Notes on Data Catalogue Federation

Over the past six months, I've been involved in the LOD2 projects use case for open government data, an effort to prototype a data catalogue federation platform for data from within the European Union. On May 3/4, OKF will be running a workshop on the same topic in Edinburgh. As I won't be able to attend it, here are some notes on requirements and technical alternatives (perhaps as a "scene setter") for the meeting. Purpose, Objectives The interest in exchanging catalogue metadata can be explained through various use cases, some of which include:
  • The aggregation of metadata across hierarchies, for example from regional government catalogues towards state and trans-national (EU) levels of administration. This can also be applied within government, where several department catalogues might be aggregated into a common database.

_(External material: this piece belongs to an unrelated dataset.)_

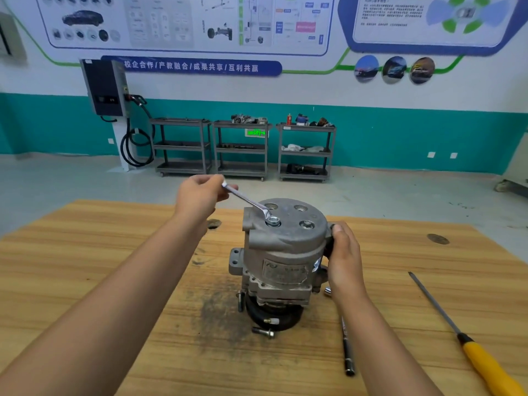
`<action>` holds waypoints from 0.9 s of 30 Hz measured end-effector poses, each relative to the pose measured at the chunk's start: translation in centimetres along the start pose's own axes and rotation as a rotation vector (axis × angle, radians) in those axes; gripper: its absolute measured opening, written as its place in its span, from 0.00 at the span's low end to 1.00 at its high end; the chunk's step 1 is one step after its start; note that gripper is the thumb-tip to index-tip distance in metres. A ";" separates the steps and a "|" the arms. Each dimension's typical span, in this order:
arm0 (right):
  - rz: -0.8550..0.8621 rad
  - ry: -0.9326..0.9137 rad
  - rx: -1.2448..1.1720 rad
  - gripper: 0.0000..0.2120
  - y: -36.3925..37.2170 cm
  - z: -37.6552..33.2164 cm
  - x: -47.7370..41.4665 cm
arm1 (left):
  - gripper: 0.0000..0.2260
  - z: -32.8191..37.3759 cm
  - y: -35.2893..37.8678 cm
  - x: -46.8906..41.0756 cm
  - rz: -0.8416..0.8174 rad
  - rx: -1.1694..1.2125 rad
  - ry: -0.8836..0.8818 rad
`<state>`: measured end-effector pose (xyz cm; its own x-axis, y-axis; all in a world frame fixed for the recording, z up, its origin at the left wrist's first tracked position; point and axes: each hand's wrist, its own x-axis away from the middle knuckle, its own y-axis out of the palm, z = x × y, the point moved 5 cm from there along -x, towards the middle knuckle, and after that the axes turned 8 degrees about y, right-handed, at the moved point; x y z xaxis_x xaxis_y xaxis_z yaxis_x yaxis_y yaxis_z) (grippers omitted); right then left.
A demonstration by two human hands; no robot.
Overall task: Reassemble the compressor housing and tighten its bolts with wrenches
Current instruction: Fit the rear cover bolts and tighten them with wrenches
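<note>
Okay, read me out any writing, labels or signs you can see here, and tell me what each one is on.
"校企合作/产教融合/成果共享/互利共赢": on the blue wall banner.
Blurred, unreadable: the label on the compressor.
Blurred, unreadable: the small print on the wall posters.
Blurred, unreadable: the green sign low on the far wall.

Screwdriver right of compressor
</note>
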<state>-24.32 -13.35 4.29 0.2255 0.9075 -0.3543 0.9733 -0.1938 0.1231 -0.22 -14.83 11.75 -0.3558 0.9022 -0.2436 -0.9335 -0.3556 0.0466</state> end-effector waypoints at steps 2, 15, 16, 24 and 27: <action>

  • Domain-specific catalogues might cover only specific types of content or data format, e.g. data on scientific, financial or legal documents. Still, they might want to retrieve metadata from more generic catalogues or provide updated dataset descriptions upstream.
  • Another common scenario is the interface between institutionally operated catalogues (such as government sites) and those operated from within a civic context: while government has much better information on updates of data and similar source information, the community may be abe to contribute better knowledge on re-use opportunities, examples or fully established workflows. As it is not easy for government to allow the direct and wiki-like enrichment of metadata, this enrichment could be done in an external, community-driven catalogue (such as CKAN.net) and then fed back into the main catalogue through a guided process.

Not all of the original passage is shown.